Quando le tenebre scendono e la nebbia avvolge tempo e spazio in un tutto uniforme che stordisce e disorienta, si rivela terapeutica la comunicazione, di cui la scrittura ne è parte fondamentale, come diceva Gesualdo Bufalino: «Si scrive per guarire se stessi, per sfogarsi, per lavarsi il cuore». Infatti, il proprio vissuto, soprattutto quando è intriso di sofferenza e striato di sangue, può diventare materia grezza da plasmare attraverso l’esercizio dello scrivere. Possono capitare momenti in cui la desolazione fa da sfondo al presente, sgualcisce le foto del passato e compromette irrimediabilmente il futuro, fino a mettere in dubbio il senso della propria esistenza. Proprio in quelle circostanze la scrittura può irrigare il deserto dell’anima, offrendo un foglio bianco su cui riversare, come in un album, non soltanto i ricordi collezionati in un passato, si spera più felice, ma anche i momenti difficili che si stanno affrontando. Descrive queste dinamiche, in modo appassionato fino a rasentare il lirismo, Beatrice Balsamo in La parola del narrare e dell’incontro: «Il raccontare di cui questo volume è costituito non è un chiacchericcio o espressione di opinioni ma una vera e propria opera di tessitura e intrecciamento alla ricerca di qualcosa che vale la pena cercare: il senso della propria vita. E il racconto non è cronaca puntigliosa del susseguirsi di eventi, ma selezione, frammenti. “Il dettaglio significante (racconto quei fatti e non altri) fa evento, convoca, è ciò che è del tutto ma che eccede dal tutto e mi convoca fuori dal tutto, dettaglio, carico di senso. Proprio quei particolari […] e non altri fondano il mio narrare, diventano, cioè, contingenza eccezionale, mi suscitano commozione e lacerazione. Ma questi fatti particolari che sono la rappresentazione della mia vita non sono mai conchiusi, rinviano sempre a un mistero, ad una attesa (costitutiva dell’incontro) e al silenzio» (pp 64-65).

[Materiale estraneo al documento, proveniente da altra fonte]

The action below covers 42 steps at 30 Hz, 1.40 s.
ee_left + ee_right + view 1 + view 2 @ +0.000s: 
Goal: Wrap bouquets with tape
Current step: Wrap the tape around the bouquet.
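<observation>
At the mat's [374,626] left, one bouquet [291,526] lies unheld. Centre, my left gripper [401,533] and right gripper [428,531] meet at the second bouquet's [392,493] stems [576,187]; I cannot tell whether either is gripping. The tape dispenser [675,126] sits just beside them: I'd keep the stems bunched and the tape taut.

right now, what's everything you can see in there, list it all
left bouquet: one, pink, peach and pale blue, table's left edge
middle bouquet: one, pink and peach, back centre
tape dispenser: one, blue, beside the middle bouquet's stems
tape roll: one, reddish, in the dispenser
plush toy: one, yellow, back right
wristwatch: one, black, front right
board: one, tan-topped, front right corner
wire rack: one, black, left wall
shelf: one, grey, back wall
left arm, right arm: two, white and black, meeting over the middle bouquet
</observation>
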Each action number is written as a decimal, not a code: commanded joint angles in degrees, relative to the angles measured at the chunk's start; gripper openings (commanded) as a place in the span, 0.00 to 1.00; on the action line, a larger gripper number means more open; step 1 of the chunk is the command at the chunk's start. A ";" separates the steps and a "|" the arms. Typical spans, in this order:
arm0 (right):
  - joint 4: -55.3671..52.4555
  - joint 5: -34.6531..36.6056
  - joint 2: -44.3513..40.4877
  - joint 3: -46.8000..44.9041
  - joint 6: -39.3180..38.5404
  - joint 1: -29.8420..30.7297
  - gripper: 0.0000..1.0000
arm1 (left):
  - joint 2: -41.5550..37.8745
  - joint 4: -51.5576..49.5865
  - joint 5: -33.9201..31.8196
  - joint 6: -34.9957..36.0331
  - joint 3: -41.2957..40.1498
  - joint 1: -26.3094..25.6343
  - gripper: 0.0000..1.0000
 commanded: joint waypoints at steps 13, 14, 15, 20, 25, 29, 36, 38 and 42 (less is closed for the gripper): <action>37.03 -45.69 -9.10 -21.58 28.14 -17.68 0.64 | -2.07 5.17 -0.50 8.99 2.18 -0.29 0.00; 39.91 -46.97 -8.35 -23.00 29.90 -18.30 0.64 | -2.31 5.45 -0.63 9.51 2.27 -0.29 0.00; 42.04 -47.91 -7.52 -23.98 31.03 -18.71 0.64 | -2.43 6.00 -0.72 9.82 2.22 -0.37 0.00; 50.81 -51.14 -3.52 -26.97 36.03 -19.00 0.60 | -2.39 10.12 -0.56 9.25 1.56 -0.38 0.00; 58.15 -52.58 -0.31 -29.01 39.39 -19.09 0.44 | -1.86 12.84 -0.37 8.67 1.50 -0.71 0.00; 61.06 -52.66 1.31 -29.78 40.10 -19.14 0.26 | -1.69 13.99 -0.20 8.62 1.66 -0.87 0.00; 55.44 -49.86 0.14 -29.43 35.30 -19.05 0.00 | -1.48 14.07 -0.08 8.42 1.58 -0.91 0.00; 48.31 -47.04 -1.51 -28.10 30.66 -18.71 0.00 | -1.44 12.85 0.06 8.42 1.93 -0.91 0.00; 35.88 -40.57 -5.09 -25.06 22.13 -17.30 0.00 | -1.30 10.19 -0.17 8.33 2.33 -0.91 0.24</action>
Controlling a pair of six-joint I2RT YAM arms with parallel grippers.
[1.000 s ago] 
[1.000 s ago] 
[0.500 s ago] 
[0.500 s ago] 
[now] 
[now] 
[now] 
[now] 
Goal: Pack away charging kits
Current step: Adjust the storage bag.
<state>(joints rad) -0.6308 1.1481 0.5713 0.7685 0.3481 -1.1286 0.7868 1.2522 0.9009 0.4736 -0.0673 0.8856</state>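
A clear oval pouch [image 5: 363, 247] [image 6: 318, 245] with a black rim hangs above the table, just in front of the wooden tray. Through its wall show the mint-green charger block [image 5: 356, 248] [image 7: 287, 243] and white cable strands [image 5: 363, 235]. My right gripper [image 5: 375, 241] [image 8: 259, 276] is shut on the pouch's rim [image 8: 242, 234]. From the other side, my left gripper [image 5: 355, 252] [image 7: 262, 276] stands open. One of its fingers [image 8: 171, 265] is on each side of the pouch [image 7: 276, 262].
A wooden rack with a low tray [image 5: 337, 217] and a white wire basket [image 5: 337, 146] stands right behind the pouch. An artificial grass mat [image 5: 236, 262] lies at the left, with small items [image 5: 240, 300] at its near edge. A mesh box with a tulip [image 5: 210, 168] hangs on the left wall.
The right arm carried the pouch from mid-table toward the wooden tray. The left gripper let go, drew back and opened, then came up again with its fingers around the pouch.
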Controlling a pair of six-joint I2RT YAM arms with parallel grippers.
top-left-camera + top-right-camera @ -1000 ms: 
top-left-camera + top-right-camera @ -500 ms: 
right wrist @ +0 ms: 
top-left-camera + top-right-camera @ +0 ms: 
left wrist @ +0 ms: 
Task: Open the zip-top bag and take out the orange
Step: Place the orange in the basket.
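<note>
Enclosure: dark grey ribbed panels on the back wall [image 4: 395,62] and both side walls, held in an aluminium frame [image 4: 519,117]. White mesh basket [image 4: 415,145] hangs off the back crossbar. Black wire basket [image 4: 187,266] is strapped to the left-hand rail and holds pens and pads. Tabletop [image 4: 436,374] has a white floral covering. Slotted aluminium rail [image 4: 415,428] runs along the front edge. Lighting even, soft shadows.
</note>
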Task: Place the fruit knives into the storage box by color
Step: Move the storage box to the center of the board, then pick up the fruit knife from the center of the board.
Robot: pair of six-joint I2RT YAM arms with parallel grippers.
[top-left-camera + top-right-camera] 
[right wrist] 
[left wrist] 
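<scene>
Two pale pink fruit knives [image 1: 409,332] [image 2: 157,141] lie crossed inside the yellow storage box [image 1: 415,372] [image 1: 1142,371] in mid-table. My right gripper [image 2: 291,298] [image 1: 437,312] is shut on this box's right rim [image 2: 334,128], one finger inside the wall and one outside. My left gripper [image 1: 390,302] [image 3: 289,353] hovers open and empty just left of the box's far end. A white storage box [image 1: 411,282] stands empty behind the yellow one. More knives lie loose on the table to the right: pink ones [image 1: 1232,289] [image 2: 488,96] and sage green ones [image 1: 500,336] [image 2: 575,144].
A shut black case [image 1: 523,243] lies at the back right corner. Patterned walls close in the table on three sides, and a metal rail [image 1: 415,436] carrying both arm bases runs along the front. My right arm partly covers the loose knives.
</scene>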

Infatti, la privazione della libertà stravolge brutalmente la vita, come una tempesta, vi echeggiano tuoni fragorosi là dove prima risuonavano le risa, i lampi squarciano il cielo, abbagliano e confondono, mentre lacrime di pioggia e nubi minacciose non permettono di guardare al domani divenuto ormai un muro invalicabile.

Il racconto, fatto di parole e di immagini, di sorrisi e di lacrime, di emozioni e di sentimenti, di ribellione e di rabbia, diventa, così, un terreno su cui coltivare la comunicazione con se stessi, l’occasione per far emergere le proprie paure e, attraverso il potere catartico della narrazione, esorcizzare le sofferenze e medicare le ferite. Scrivere porta a indagare il significato di ciò che si custodisce nel cuore, fosse anche qualcosa di sconvolgente e di assurdo, leggendo e rileggendo le pagine della propria storia con occhi sempre nuovi. Nella notte della libertà negata, nell’incubo angosciante in cui l’alba di un’esistenza non più costretta entro spazi obbligati, a volte, pare proprio difficile da scorgersi, gli occhi della scrittura permettono di vedere oltre, di leggere la propria vicenda con una forza nuova, di immaginare una possibilità di riscatto.

Un altro aforisma di Bufalino mi aiuta a chiudere questa breve premessa a un testo così intenso e vibrante: “Si scrive per dialogare anche con un lettore sconosciuto”. Auguro che questo libro sia occasione di incontro e di confronto non tra sconosciuti, ma tra donne e uomini che, grazie alle storie narrate e qui raccolte, si possano conoscere e diventare amici prendendosi cura gli uni degli altri.